» **INFORMATION SHOWN**:
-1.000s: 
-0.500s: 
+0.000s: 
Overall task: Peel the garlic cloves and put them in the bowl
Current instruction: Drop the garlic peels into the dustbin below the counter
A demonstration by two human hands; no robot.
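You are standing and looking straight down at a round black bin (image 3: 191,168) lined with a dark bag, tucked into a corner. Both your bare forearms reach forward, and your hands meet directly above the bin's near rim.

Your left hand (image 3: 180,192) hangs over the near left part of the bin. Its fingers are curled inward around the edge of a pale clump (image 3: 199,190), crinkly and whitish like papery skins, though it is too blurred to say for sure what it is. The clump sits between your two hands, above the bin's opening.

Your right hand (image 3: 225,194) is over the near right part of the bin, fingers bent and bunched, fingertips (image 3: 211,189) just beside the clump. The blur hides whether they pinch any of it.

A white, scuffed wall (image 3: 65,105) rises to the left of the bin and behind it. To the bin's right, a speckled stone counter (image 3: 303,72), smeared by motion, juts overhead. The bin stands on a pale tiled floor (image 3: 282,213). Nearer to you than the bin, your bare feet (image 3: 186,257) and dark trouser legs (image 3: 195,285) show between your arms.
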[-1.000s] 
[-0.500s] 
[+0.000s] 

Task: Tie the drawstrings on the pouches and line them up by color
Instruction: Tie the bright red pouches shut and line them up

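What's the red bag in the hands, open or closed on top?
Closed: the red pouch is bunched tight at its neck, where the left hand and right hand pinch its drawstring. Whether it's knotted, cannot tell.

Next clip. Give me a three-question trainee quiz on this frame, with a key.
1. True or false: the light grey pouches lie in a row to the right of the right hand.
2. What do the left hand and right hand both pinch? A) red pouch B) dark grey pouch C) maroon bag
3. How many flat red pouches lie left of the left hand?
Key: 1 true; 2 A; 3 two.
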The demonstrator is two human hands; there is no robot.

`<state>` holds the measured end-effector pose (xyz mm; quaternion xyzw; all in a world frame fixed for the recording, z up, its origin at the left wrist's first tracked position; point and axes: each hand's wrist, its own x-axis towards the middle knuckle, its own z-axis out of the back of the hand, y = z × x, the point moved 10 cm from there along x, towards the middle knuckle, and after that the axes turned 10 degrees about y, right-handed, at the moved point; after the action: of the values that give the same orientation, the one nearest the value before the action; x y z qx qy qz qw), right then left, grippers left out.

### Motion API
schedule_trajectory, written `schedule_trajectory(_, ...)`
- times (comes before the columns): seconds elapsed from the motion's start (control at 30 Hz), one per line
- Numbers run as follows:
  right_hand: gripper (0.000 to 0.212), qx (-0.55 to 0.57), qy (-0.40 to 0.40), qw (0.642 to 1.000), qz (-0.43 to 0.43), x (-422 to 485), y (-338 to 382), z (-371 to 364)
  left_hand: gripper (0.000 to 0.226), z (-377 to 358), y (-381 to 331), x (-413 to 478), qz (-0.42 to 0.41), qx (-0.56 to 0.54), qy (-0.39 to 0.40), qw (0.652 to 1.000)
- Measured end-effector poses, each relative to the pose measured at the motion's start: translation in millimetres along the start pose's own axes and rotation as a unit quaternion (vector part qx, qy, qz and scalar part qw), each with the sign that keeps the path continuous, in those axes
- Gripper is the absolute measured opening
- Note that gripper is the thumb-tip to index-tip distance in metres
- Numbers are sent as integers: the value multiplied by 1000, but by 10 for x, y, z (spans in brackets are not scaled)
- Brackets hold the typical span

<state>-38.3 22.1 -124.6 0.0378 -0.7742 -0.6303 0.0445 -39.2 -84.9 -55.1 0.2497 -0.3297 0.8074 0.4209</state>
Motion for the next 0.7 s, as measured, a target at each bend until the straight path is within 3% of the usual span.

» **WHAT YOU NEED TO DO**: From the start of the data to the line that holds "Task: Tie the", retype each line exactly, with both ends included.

» **TASK OUTPUT**:
-1.000s: 
-0.500s: 
+0.000s: 
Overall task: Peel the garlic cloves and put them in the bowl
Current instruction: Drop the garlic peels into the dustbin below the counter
A demonstration by two human hands; no robot.
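You are standing and looking straight down at a round black bin (image 3: 191,168) lined with a dark bag, tucked into a corner. Both your bare forearms reach forward, and your hands meet directly above the bin's near rim.

Your left hand (image 3: 180,192) hangs over the near left part of the bin. Its fingers are curled inward around the edge of a pale clump (image 3: 199,190), crinkly and whitish like papery skins, though it is too blurred to say for sure what it is. The clump sits between your two hands, above the bin's opening.

Your right hand (image 3: 225,194) is over the near right part of the bin, fingers bent and bunched, fingertips (image 3: 211,189) just beside the clump. The blur hides whether they pinch any of it.

A white, scuffed wall (image 3: 65,105) rises to the left of the bin and behind it. To the bin's right, a speckled stone counter (image 3: 303,72), smeared by motion, juts overhead. The bin stands on a pale tiled floor (image 3: 282,213). Nearer to you than the bin, your bare feet (image 3: 186,257) and dark trouser legs (image 3: 195,285) show between your arms.
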[-1.000s] 
[-0.500s] 
[+0.000s] 

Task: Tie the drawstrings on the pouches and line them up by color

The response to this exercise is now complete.